Is there any way to automatically create an indicator variable when combining quanteda corpora (using the plus operator) that can label which source corpus the document came from? For instance, say you have two corpora, corpus1 and corpus2. You run the following:
corpus 3 <- corpus1 + corpus2
I'd like to find some way to create a new docvar that indicates which corpus each document in corpus3 comes from.
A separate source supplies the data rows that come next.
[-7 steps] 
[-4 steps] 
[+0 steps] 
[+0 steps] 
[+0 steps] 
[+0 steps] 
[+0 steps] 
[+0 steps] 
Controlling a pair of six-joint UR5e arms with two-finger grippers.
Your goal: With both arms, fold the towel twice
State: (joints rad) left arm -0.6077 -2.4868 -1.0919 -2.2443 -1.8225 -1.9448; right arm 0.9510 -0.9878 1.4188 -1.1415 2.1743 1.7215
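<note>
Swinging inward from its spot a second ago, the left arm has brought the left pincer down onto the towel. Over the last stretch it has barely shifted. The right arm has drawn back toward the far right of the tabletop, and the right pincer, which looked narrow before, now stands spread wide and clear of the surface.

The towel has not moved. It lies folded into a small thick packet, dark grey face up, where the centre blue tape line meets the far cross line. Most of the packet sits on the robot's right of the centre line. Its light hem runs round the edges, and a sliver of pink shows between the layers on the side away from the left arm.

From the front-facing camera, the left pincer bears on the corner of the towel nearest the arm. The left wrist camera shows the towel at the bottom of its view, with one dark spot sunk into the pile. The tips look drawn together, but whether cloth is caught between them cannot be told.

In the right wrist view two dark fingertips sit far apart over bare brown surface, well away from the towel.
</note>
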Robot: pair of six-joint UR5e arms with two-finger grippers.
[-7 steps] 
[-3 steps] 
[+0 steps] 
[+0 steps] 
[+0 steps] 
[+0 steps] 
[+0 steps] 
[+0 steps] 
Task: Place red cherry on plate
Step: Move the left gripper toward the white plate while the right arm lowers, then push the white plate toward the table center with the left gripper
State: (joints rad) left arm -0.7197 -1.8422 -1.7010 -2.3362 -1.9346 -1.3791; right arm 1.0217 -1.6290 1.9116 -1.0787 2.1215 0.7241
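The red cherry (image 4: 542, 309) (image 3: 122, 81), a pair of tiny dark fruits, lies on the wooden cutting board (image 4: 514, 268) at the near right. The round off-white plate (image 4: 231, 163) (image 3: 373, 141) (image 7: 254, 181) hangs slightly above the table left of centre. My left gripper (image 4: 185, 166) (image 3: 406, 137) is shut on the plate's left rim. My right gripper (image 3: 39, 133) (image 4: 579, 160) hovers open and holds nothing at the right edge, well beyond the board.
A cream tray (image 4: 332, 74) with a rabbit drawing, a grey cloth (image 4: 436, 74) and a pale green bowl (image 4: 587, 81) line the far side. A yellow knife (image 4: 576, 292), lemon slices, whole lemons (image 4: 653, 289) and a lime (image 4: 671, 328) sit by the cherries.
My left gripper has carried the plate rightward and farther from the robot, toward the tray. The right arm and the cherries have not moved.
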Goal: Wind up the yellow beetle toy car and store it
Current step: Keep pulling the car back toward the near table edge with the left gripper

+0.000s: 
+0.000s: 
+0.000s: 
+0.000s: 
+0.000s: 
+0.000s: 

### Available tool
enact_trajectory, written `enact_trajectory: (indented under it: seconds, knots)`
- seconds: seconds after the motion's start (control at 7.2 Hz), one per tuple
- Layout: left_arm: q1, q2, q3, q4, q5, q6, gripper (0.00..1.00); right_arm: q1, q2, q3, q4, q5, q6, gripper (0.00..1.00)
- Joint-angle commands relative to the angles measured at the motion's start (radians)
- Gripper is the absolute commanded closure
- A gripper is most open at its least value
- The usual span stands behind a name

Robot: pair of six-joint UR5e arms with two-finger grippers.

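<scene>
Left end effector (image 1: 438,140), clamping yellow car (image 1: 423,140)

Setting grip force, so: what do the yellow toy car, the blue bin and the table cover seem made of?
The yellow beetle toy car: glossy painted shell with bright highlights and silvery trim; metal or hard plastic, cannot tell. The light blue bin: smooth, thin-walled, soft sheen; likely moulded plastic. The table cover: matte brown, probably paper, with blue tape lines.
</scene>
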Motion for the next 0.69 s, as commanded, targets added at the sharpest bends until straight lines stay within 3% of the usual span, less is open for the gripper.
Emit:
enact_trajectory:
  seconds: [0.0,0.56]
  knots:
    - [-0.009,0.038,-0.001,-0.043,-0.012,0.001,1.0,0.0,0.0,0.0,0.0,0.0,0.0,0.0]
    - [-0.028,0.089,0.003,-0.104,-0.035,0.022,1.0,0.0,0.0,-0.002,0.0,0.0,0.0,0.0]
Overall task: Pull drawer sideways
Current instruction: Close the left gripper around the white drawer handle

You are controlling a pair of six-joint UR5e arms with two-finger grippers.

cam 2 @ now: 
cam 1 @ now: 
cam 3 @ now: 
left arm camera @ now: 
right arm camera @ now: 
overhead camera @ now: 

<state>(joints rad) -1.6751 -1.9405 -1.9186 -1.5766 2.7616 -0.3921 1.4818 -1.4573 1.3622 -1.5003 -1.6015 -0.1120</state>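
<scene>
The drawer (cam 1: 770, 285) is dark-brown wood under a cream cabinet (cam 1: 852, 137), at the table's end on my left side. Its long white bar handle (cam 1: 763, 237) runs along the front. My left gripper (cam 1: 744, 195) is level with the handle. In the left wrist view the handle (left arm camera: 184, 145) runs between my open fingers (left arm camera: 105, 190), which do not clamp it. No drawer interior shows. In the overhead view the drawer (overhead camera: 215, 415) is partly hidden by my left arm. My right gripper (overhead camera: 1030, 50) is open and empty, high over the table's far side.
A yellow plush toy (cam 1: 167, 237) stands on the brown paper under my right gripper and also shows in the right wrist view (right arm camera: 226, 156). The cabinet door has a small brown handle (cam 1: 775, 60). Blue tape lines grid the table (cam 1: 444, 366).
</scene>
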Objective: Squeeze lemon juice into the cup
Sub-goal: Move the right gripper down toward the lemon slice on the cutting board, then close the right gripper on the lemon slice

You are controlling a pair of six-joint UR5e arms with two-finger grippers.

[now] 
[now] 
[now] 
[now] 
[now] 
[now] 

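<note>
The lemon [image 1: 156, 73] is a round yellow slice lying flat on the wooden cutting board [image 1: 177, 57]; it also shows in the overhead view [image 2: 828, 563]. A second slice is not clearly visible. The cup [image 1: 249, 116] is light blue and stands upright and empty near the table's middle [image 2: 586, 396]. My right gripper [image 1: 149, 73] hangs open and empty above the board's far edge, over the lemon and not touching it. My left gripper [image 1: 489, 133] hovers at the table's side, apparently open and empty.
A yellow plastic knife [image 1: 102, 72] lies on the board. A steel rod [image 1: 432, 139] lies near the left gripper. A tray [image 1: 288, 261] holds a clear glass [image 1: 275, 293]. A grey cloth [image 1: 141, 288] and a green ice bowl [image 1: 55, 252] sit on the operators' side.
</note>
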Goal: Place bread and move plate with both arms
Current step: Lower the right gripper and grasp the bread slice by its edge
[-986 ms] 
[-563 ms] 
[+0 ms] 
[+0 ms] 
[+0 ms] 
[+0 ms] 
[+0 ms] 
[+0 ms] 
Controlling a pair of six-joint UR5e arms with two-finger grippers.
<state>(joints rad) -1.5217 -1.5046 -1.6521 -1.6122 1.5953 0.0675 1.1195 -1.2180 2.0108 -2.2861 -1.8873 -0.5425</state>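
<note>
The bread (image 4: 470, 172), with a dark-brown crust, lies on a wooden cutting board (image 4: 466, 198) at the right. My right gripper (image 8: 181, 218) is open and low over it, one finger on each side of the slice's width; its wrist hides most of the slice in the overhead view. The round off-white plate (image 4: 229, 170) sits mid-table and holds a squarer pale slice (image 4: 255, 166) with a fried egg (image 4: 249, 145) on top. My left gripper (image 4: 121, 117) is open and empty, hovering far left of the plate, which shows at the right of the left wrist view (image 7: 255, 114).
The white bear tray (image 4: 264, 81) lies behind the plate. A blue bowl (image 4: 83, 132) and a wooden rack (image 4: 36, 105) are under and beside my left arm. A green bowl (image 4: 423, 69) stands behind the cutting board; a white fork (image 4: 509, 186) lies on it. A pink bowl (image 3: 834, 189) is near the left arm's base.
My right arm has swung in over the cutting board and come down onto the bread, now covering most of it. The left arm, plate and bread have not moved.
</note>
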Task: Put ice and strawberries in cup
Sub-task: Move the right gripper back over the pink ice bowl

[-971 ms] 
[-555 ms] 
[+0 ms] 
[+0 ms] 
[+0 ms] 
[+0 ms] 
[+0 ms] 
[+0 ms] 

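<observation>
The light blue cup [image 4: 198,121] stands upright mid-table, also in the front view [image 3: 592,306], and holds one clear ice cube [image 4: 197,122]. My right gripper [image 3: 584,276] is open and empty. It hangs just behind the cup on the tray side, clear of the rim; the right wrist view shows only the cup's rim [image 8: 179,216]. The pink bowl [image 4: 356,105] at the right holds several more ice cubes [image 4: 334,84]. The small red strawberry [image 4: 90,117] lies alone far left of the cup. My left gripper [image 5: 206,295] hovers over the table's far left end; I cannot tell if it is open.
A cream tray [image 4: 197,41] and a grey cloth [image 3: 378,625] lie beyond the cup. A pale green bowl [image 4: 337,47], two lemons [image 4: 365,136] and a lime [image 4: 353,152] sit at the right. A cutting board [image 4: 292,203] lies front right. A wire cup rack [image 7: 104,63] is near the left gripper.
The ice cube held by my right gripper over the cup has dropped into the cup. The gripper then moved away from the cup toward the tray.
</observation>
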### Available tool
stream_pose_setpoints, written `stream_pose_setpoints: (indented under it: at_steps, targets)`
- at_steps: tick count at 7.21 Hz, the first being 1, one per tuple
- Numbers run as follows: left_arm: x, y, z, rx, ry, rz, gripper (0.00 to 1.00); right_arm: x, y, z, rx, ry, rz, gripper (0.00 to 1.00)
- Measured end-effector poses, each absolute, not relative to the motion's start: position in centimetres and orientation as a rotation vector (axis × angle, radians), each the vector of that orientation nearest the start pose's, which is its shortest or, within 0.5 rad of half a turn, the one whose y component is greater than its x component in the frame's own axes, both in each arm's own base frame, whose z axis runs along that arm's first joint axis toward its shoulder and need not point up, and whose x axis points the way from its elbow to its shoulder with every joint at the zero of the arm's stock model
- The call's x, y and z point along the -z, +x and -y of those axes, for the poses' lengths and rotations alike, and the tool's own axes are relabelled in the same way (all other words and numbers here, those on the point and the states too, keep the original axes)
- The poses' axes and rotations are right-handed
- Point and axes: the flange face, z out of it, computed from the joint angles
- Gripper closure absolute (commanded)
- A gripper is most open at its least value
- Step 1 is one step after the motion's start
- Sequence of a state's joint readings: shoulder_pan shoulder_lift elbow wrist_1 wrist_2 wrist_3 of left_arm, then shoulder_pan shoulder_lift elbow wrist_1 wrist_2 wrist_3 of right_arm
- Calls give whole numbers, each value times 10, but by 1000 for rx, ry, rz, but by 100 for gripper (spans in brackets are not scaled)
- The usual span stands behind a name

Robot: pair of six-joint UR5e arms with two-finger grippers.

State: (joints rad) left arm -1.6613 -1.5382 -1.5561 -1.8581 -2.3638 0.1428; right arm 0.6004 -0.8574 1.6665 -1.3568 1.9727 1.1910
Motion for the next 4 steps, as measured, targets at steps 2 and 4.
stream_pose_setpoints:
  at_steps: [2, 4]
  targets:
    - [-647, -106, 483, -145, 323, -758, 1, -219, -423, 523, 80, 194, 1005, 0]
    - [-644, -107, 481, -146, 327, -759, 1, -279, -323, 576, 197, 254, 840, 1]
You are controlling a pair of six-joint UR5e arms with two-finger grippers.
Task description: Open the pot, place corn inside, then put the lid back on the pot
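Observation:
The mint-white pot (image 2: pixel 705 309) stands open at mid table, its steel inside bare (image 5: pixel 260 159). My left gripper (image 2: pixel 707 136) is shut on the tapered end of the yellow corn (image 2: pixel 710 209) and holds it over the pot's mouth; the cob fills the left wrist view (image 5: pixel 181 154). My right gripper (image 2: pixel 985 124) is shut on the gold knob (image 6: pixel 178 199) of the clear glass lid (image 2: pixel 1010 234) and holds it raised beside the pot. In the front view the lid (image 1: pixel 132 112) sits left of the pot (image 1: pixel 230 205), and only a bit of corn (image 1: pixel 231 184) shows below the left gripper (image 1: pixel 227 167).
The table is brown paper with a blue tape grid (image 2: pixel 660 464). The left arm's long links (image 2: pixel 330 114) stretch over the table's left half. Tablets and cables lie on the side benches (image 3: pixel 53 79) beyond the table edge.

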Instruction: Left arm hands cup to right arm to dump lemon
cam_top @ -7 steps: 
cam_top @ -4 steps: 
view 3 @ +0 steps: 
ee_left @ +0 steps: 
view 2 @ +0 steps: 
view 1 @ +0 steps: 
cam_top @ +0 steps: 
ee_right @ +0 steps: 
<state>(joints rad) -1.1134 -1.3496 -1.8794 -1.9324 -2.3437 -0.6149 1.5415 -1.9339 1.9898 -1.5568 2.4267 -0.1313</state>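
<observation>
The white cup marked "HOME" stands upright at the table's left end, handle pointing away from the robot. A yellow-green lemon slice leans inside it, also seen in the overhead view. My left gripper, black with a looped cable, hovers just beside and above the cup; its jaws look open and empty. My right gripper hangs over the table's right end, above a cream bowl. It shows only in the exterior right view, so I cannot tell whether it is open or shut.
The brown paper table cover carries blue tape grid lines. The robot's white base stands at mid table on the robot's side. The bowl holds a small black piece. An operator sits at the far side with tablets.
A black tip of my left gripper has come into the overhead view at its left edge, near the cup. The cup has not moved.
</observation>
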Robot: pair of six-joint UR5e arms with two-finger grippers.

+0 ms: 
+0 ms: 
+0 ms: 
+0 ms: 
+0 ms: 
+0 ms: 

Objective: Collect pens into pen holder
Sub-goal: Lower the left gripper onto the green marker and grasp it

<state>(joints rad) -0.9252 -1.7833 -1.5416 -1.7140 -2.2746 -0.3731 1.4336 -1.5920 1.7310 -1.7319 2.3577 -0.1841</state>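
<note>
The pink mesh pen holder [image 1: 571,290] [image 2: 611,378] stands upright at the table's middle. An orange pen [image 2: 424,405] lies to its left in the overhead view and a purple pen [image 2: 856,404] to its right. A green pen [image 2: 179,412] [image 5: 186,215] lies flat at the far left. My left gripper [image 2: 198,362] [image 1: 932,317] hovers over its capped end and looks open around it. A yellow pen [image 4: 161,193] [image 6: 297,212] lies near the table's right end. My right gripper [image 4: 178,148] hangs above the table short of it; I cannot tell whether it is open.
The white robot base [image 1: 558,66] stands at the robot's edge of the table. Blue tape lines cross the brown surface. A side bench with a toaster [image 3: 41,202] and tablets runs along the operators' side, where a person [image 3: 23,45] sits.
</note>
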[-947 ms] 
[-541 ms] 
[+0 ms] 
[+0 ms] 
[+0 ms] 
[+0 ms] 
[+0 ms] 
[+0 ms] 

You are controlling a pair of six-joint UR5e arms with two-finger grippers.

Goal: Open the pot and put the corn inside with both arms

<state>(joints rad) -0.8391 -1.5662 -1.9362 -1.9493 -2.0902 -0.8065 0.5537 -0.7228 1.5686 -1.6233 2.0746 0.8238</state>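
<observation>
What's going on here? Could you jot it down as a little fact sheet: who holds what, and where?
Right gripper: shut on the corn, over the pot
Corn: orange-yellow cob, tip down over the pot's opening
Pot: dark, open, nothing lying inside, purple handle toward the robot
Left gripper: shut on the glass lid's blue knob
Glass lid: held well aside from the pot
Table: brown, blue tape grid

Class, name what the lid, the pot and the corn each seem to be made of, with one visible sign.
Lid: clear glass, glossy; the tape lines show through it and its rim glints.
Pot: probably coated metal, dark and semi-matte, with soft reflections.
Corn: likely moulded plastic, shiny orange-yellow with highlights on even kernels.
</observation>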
Any ideas?
No automatic way at the moment, but the easiest method is to create a corpus identifier before adding the corpora.
library("quanteda")
# Loading required package: quanteda
# Package version: 1.3.4
c1 <- corpus(c(d11 = "C1 Doc one.", d12 = "C1 Doc two."))
c2 <- corpus(c(d21 = "C2 Doc one.", d22 = "C2 Doc two.", d23 = "C2 Doc 3"))
docvars(c1, "corpusid") <- 1
docvars(c2, "corpusid") <- 2
cc <- c1 + c2
summary(cc)
# Corpus consisting of 5 documents:
#
# Text Types Tokens Sentences corpusid
# d11 4 4 1 1
# d12 4 4 1 1
# d21 4 4 1 2
# d22 4 4 1 2
# d23 3 3 1 2
#
# Source: Combination of corpuses c1 and c2
# Created: Sun Jul 29 09:37:28 2018
# Notes: